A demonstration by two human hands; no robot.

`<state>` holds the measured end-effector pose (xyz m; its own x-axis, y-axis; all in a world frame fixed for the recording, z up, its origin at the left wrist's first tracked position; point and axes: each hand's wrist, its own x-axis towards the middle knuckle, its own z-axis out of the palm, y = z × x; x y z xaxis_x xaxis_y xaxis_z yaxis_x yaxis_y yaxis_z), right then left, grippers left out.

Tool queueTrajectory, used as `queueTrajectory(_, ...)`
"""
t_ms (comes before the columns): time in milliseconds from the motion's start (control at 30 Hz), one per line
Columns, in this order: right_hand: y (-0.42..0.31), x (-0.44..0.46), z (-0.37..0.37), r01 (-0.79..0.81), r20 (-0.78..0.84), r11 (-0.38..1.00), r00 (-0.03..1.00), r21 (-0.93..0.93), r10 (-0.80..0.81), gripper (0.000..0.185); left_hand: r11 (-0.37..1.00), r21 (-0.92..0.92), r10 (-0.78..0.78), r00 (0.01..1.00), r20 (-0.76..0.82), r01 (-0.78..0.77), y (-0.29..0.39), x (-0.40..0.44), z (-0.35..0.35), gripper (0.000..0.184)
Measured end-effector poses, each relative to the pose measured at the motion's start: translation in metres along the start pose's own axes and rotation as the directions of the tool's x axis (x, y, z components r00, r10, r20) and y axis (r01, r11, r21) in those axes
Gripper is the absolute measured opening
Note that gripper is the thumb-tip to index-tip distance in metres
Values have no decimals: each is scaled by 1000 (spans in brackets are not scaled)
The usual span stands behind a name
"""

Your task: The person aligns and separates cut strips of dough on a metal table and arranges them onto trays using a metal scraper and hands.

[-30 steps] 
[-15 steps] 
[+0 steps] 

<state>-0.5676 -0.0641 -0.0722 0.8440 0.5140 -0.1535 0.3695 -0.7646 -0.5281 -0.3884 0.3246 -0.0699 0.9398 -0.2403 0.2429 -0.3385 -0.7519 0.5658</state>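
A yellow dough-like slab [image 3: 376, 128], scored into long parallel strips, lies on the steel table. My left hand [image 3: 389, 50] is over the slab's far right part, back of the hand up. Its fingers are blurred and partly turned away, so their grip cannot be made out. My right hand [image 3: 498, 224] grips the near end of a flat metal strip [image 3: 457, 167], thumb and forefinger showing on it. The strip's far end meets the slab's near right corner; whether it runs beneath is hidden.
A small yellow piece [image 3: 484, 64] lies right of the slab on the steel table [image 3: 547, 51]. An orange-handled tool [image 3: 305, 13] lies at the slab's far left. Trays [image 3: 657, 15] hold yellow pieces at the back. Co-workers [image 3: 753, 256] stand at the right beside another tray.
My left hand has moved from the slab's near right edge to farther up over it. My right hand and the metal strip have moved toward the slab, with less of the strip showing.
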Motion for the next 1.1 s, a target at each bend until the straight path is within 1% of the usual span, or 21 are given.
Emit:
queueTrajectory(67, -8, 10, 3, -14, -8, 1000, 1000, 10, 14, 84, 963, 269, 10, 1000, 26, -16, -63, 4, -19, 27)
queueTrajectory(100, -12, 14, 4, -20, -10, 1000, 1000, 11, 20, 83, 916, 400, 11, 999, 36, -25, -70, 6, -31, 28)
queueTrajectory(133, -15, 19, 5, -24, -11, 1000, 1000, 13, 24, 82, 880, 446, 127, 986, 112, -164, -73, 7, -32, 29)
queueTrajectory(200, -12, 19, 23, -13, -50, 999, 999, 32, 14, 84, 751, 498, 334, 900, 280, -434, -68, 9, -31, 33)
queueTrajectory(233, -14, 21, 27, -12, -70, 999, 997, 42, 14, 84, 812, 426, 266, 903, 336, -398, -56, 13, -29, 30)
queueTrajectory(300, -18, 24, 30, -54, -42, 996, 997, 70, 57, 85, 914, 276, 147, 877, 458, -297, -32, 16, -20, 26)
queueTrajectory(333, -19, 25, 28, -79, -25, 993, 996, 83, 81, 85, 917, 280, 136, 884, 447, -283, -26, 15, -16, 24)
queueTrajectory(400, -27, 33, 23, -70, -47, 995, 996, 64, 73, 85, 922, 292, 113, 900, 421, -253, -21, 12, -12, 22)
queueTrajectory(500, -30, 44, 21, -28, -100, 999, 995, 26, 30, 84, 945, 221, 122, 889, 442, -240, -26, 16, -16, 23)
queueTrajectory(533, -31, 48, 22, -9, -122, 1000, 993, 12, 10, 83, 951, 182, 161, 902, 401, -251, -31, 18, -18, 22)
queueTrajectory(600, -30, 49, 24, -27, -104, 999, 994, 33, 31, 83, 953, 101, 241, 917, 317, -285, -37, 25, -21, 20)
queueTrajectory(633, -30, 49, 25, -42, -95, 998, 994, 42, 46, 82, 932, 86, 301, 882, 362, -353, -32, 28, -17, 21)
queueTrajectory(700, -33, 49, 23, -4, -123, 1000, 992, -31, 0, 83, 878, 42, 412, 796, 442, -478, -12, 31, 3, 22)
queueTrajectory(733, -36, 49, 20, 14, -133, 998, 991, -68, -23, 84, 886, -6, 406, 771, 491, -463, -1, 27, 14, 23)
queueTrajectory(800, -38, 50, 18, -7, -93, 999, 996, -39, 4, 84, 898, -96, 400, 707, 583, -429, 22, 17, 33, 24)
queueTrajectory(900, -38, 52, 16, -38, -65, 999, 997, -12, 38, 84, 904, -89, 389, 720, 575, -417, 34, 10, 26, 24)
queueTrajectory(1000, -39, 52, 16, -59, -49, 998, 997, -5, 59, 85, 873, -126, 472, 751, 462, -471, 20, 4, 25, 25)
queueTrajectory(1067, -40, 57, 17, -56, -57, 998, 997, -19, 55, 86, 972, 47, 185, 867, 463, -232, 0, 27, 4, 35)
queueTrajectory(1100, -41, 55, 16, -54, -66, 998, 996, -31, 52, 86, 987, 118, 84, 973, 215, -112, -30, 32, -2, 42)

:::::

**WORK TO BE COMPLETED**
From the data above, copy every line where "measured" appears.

**ANSWER TO THIS EXERCISE**
`<state>` holds the measured end-effector pose (xyz m; its own x-axis, y-axis; all in a world frame fixed for the recording, z up, its origin at the left wrist's first tracked position; point and axes: each hand's wrist, its own x-axis towards the middle knuckle, its own z-axis out of the palm, y = z × x; x y z xaxis_x xaxis_y xaxis_z yaxis_x yaxis_y yaxis_z), right then left, grippers left out.
Measured end-effector poses, each relative to the pose measured at the motion's start: translation in metres along the start pose's own axes and rotation as the directions of the tool's x axis (x, y, z components r00, r10, r20) and y axis (r01, r11, r21) in those axes
Gripper is the absolute measured opening

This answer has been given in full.